Perhaps you have come across other expectations?
Where do we learn?
The challenge, is how do we become skilled in these areas? Especially when, quite often, we:
– receive little or no training to cover the basics, nor offered repeat training to keep it fresh, and enhance our skills.
– have limited sight of these skills being carried out, if at all, to learn through observation. Or if we do, they perhaps aren’t carried out well.
– may not need to use these skills all that often, as such we don’t have an opportunity to develop them thoroughly.
– find that even if we do need to use these skills regularly. When we aren’t sure how to move forward, or want to learn how take a new or different approach, or something doesn’t go to plan. We don’t have anyone to talk things through, gain feedback, support, or new ideas. This becomes even more significant as we move into senior roles.
If this is your experience here are six tips to help develop leadership or management skills:
1. If you are doing it in your own time, or in addition to training covered at work. Be specific. Then focus your attention on that particular skill to maximise the time you dedicate to it. Read books, go online for free and/or paid webinars, watch video clips with a practical application. Find training sessions or days to attend. Times, locations, and pricing varies for flexibility.

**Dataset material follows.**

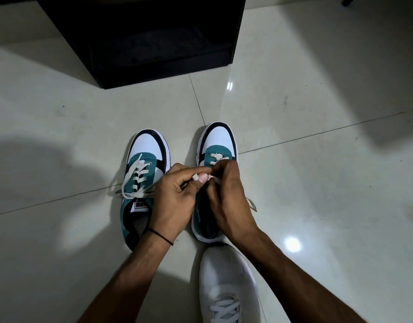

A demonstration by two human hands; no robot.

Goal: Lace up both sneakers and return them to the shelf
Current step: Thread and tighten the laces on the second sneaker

2. If possible, and needed for sign off, talk to your organisation. Explain what you want to learn to do well and how you think that can be implemented in the short and long term (do some research, ie for training opportunities with costs and dates). Be clear why it’s important to you and how it benefits the organisation. Plan ahead for future role or promotion commitments.
3. Ask to have greater visibility of others who are doing something you want to learn. Shadow them on a project. Share an office so you can listen in to calls, sit it on meetings. Attend focused networking events for idea exchange if more senior.
4. Find a mentor who does it well and ask them to share their wisdom. Even if they can’t mentor you as ongoing support, ask to book a meeting. Arrive with clear and specific questions about what you want to know. This might include what is coming up or how they may have dealt with a recent situation, you faced, differently. They don’t need to be within your workplace.
5. Choose a colleague, or find a trained coach, that you can talk through any situation. What happened, is happening, what went well, what didn’t, what was unexpected, what can be improved upon, and how. Set up regular conversations rather than it only being at times of crisis. Ask them to be honest about what you might not be noticing or may have fed into the situation.
6. Keep going. It can be discouraging when we try something new, which took courage, or felt complicated, and then it didn’t work how we intended. In the same way as our other work and life. Until we put what we have learned into practice, we don’t know what we don’t know, and we are unlikely to cover all eventualities. We learn through trial and error.
Leadership through thin air?
It might sometimes feel like it, but with some clarity on the skill, focused direction, support, and repeat learning, those skills can develop like all others.
Leadership skills, what will you do next?